Some examples that I wish to parse:

(+ 1 2 
   (+ 3 4))

{:hello "there"
 :look '(i am 
           indented)}

Solution

  • Well there are two parts to your question. The first part is parsing the expression

    (+ 1 2 
       (+ 3 4))
    

    The second part is transforming the output to the result that you want. To get a good understanding of these principles, I highly recommend Udacity's Programming Languages course. Carin Meier's blog post is also quite helpful.

    The best way to understand how the parser will work, is to break it down into smaller parts. So in the first we'll just examine some parsing rules, and in the second part we'll build our sexps.

    1. A simple example

      You will first need to write a grammar that tells instaparse how to parse the given expression. We'll start by just parsing the number 1:

      (def parser
          (insta/parser
              "sexp = number
               number = #'[0-9]+'
              "))
      

      sexp describes the highest level grammar for the sexpression. Our grammar states that the sexp can only have a number. The next line states that the number can be any digit 0-9, and the + is similar to the regex + which means that it must have one number repeated any number of times. If we run our parser we get the following parse tree:

      (parser "1")     
      => [:sexp [:number "1"]]
      

      Ingoring Parenthesis

      We can ignore certain values by adding angled brackets < to our grammar. So if we want to parse "(1)" as simply 1 we can right our grammar as:

      (def parser
          (insta/parser
              "sexp = lparen number rparen
               <lparen> = <'('>
               <rparen> = <')'>
               number = #'[0-9]+'
              "))
      

      and if we run the parser again, it will ignore the left and right parenthesis:

      (parser "(1)")
      => [:sexp [:number "1"]]
      

      This will become helpful when we write the grammar for sexp below.

      Adding Spaces

      Now happens if we add spaces and run (parser "( 1 )")? Well we get an error:

      (parser "( 1 )")
      => Parse error at line 1, column 2:
         ( 1 )
          ^
         Expected: 
         #"[0-9]+"
      

      That's because we haven't defined the concept of space in our grammar!

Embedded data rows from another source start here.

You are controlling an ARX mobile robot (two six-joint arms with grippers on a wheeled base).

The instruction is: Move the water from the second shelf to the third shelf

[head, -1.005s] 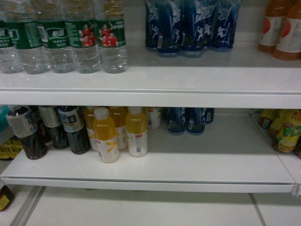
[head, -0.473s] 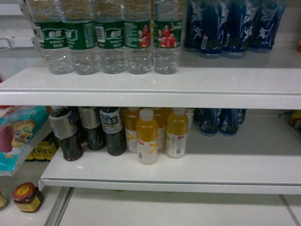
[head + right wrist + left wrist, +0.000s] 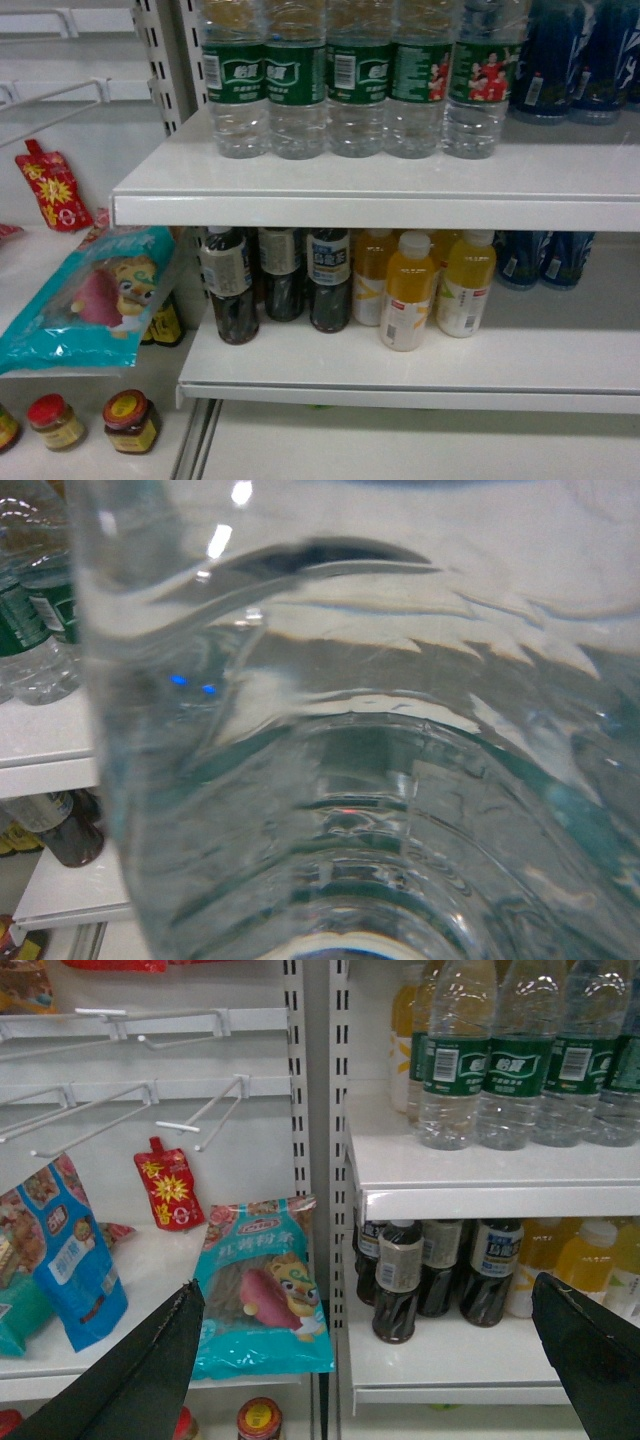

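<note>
**View swings left along the shelves while a water bottle fills the right wrist camera**

Over the last second the head view has slid leftward along the rack. The row of water bottles [image 3: 350,90], which a second ago sat at 11 o'clock, now stands at 12 to 1 o'clock on the upper shelf [image 3: 380,185]. The blue bottles [image 3: 570,60] are pushed out to 2 o'clock. A neighbouring bay has come into sight at 9 o'clock, with a teal snack bag [image 3: 95,295], a red pouch [image 3: 52,185] and small jars [image 3: 130,420] at 7 o'clock. On the lower shelf [image 3: 450,370], the dark tea bottles [image 3: 280,285] and yellow juice bottles [image 3: 408,305] now sit near centre.

The water bottle [image 3: 330,780] that matters most is pressed close against the right wrist camera. Its clear ribbed wall covers nearly the whole frame, and shelved green-labelled bottles are glimpsed at 9 o'clock. No fingers show there, so I cannot tell whether the right end effector is clamped on it, though the closeness suggests a grasp. Neither arm appears in the head view.

The left end effector [image 3: 367,1285] is spread wide with nothing between its dark fingers [image 3: 150,1370], facing the rack's upright.

The shift probably means the robot is repositioning, not placing. If the bottle is indeed held, the transfer is mid-carry. A free spot on the target shelf still has to be lined up.
</note>
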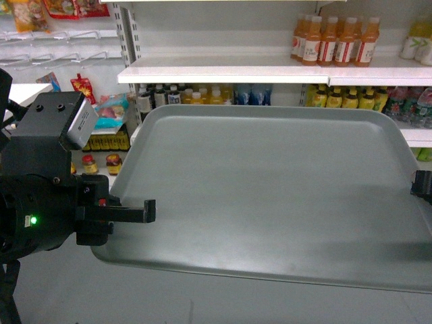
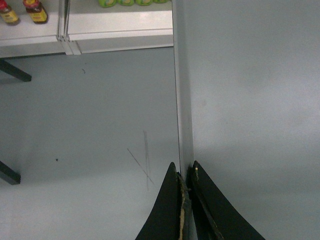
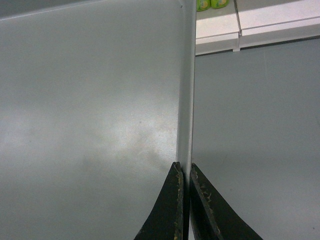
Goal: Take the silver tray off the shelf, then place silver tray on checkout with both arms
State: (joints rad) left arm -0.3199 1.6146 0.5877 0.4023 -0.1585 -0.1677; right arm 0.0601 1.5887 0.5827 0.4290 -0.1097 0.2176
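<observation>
Head view: the silver tray (image 1: 270,196) fills most of the frame, a large flat rectangle in matte grey-green with rounded corners and a low raised rim; its surface is bare and shows faint scuffs and a soft sheen; it hangs in the air in front of the shelf (image 1: 223,69), with grey floor visible under its near edge; its long axis runs left to right across the view, the far long edge toward the shelving, and the plate lies roughly level. The left end effector (image 1: 147,211) sits at the tray's left short edge, its black fingers at the rim, behind it a bulky black arm with a green light; the right end effector (image 1: 421,183) shows only as a black sliver at the tray's right edge. Orange juice bottles (image 1: 335,40) stand on the upper board, and more bottles line the rows below.

Left wrist view: the left end effector (image 2: 186,175) has its two black fingers drawn narrow, closed on the tray rim (image 2: 182,100), which runs straight away from the camera; the tray surface lies to the right, the grey floor (image 2: 90,125) to the left, and a white shelf base is at the top.

Right wrist view: the right end effector (image 3: 184,172) is likewise pinched tight on the opposite rim; the tray surface spreads to the left; floor and white shelf base lie to the right.
</observation>
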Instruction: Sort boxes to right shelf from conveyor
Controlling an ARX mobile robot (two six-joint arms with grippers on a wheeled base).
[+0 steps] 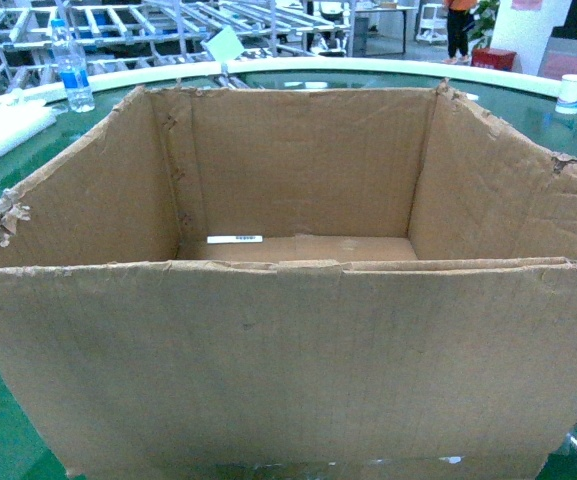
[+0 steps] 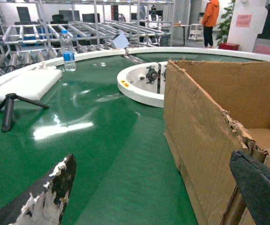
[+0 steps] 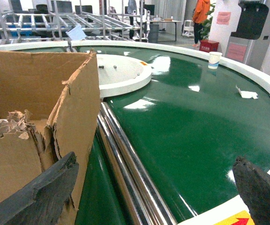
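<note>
A large brown cardboard box [image 1: 288,350] with an open top and ragged torn corners stands on the dark green conveyor [image 2: 102,140] and fills the head view; a small white label strip [image 1: 235,239] lies inside. My left gripper [image 2: 153,187] is open wide at the box's [image 2: 195,136] near left corner, with its right finger [image 2: 259,185] over the torn corner and its left finger [image 2: 55,187] above the belt. My right gripper [image 3: 156,190] is open wide at the near right corner of the box [image 3: 74,108], left finger [image 3: 46,192] against the wall. Neither gripper shows in the head view. The right shelf is out of view.
Two shiny steel rods [image 3: 125,159] run beside the box's right wall. On the belt are a water bottle [image 2: 68,51], a white foam pad [image 2: 27,84], a small black tripod [image 2: 10,105] and a paper cup [image 3: 214,60]. Steel roller racks [image 1: 168,25] stand behind.
</note>
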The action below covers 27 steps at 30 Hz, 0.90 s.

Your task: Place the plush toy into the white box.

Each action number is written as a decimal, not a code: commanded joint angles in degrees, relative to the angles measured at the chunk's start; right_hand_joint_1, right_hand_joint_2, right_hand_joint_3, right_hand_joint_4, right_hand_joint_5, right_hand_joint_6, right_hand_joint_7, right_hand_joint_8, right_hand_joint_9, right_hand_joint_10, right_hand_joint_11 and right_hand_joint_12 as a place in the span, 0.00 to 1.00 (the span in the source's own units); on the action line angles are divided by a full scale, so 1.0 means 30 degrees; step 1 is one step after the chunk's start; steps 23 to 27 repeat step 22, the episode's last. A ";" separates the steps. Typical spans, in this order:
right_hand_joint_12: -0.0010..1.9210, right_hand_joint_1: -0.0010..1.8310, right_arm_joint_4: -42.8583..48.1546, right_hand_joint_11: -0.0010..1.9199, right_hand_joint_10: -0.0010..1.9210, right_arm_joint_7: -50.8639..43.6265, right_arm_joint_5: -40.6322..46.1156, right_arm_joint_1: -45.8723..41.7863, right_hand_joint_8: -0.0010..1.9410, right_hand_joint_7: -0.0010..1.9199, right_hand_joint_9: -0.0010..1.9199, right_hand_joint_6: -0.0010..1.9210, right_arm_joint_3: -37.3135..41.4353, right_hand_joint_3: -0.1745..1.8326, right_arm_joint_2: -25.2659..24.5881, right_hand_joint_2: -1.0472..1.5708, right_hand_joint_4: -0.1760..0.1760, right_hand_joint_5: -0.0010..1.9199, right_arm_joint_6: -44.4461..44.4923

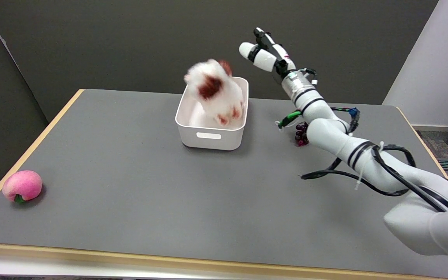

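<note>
A white plush toy [216,91] with reddish-brown patches is blurred over the white box [211,134], its lower part inside the box and its top above the far rim. My right hand [265,52] is raised in the air to the right of the toy, apart from it, fingers spread and holding nothing. The white box stands at the table's far middle with a slot handle on its near wall.
A pink peach [21,186] lies near the table's left edge. A bunch of dark purple grapes [301,134] sits on the grey table [130,186] behind my right forearm. A dark wall stands behind the table.
</note>
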 commanded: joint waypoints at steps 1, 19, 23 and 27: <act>0.57 0.22 0.2816 0.00 0.15 0.2586 0.0265 -0.3404 0.00 0.00 0.00 0.05 -0.0084 0.50 0.2861 0.59 0.66 0.00 0.4457; 0.38 0.14 0.1288 0.00 0.10 1.2995 0.0532 -0.9218 0.02 0.00 0.00 0.02 0.4445 0.53 0.3079 0.63 0.61 0.00 1.4968; 0.36 0.14 0.0848 0.00 0.10 1.3055 0.0532 -0.9622 0.02 0.00 0.00 0.02 0.4944 0.49 0.3048 0.66 0.61 0.00 1.4968; 0.36 0.14 0.0848 0.00 0.10 1.3055 0.0532 -0.9622 0.02 0.00 0.00 0.02 0.4944 0.49 0.3048 0.66 0.61 0.00 1.4968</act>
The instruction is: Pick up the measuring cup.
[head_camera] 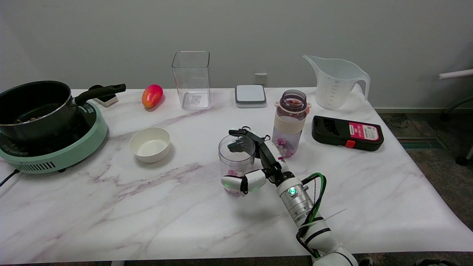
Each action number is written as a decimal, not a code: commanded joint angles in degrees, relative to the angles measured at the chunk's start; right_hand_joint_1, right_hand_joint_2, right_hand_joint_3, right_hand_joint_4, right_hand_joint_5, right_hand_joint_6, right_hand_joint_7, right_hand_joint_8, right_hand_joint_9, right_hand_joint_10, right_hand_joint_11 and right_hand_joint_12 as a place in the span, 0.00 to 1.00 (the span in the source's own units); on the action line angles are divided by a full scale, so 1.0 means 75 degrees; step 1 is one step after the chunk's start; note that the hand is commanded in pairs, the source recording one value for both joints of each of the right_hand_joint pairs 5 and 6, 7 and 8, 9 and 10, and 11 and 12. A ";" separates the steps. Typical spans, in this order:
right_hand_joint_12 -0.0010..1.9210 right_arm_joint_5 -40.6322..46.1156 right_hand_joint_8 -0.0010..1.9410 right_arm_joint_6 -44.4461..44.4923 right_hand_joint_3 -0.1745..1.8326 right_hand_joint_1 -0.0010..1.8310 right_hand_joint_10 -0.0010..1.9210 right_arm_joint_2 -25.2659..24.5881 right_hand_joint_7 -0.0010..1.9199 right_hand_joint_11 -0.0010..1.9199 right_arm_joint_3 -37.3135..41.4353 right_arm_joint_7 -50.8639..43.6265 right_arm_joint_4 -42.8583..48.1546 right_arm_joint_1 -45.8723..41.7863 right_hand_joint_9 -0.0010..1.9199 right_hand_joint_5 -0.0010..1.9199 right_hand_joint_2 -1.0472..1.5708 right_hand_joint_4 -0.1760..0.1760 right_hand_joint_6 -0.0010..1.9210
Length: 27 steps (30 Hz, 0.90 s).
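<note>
**My fingers around the small clear cup, the measuring cup far behind**

At the far left a black pot [35, 107] sits on a green cooker [55, 153], its handle pointing right. Behind the handle lies a small black-and-white thing I cannot make out. A red-and-yellow mango [152, 95] rests near the back edge, with a white bowl [150, 144] nearer the front. A tall clear square container [191, 79] stands next, a small sticker low on it, too small to read. A flat grey-and-white box [250, 95] lies beside it.

My right hand [255, 162] wraps a small clear cup [236, 162] with pink bits in the bottom: thumb low across its front, other fingers curled over its rim. The cup stands on the table [111, 221].

Just right of it stands a clear bottle [290, 123] holding pink and white pieces. Behind, at the back right, stands the measuring cup [334, 83], its printed scale unreadable, well apart from my hand. A black case [346, 133] carries a red-and-white label, the writing too small to read.
</note>
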 commanded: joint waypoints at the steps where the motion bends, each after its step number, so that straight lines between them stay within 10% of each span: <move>1: 0.30 0.0034 0.42 0.0026 0.44 0.75 0.42 0.0034 0.43 0.30 0.0112 0.0093 -0.0025 0.0038 0.42 0.28 0.48 0.50 0.28; 20: 0.38 0.0111 0.58 -0.0038 0.37 0.77 0.55 0.0056 0.59 0.38 0.0252 0.0093 -0.0046 0.0060 0.55 0.38 0.56 0.50 0.38; 27: 0.54 0.0140 0.74 -0.0029 0.43 0.75 0.71 0.0065 0.75 0.54 0.0274 0.0093 -0.0046 0.0090 0.71 0.65 0.64 0.50 0.65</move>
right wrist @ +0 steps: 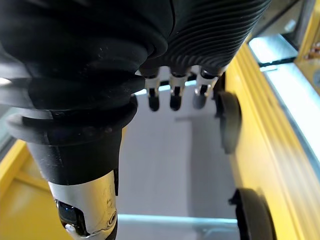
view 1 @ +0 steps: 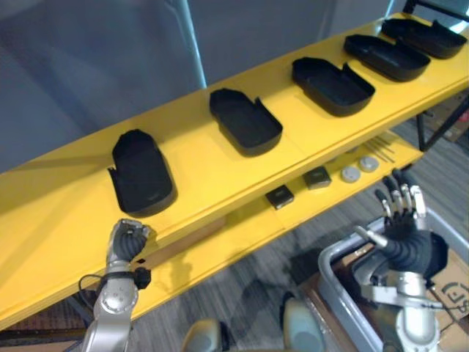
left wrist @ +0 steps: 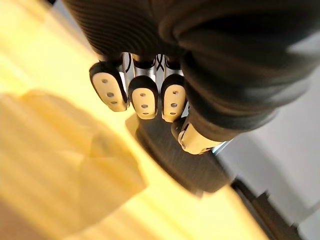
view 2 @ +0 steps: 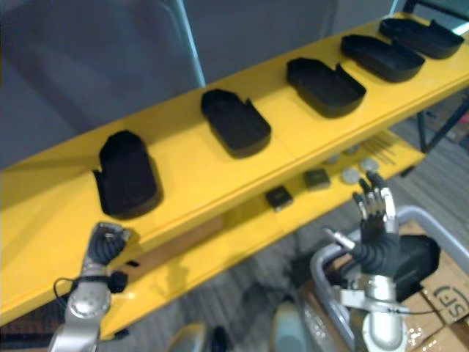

So we can add spaces as such:

      (def parser
          (insta/parser
              "sexp = lparen space number space rparen
               <lparen> = <'('>
               <rparen> = <')'>
               number = #'[0-9]+'
               <space>  = <#'[ ]*'> 
              "))
      

      Again the * is similar to the regex * and it means zero or more than one occurrence of a space. That means the following examples will all return the same result:

      (parser "(1)")         => [:sexp [:number "1"]]
      (parser "( 1 )")       => [:sexp [:number "1"]]
      (parser "(       1 )") => [:sexp [:number "1"]]
      
    2. Building the Sexp

      We're slowly going to build our grammar from the ground up. It might be useful to look at the final product here, just to give an overview of where we're headed.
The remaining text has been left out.